Seriously, brace yourself for what may prove to be a real knock down, drag out fight.

Good luck! :thumbsup:


----------



## knotscott

djonesax said:


> also, what is the deal with the 30 inch max rip on most saws. I am sure there is a good reason why most saws max out at 30 inches but why? why not 36 inches?


No reason I know of....some are 36", but more are 30"....some less. 24" will let you rip a 4x8 sheet. Some offer long rails to 50" or 52" as an option which allows you to crosscut a sheet in half. Some have rails that are easy to slide to the right to gain capacity if need be, but be aware that it takes up more room.

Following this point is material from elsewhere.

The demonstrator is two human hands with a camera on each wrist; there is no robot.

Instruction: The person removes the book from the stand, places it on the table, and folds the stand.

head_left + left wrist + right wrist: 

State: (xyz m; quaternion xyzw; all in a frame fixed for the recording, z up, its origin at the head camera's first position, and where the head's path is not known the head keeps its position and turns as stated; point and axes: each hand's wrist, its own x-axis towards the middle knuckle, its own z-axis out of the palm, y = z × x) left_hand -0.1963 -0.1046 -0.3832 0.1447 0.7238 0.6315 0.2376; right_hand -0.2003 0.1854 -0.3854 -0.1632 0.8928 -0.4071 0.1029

Saws like these old 10" Emerson made Craftsman contractor saws can become very nice saws, and often go in the $100-$200 range. They typically have a 1 to 1-1/2hp motor with adequate power. The guts are essentially the same as the current Ridgid. The fences can be upgraded to just about any standard aftermarket fence, the wings are a standard length and can be upgraded. Pulleys and belts can be upgraded, and the motors can be changed easily if need be. I'd insist on seeing pics before driving far to look at one. Jet, Grizzly, Delta, Ridgid, Woodtek, DeWalt, Bridgewood, Powermatic, or General International are other brands I'd consider if they show up...they're all about the same size and power, and have similar designs...look for full size cast iron (27" deep) and a belt driven induction motor....some surface rust is ok and is easily removed. I'd probably avoid any that aren't 10" because blades, accessories, and parts are harder to come by, but if a creampuff falls in your lap for $20, grab it.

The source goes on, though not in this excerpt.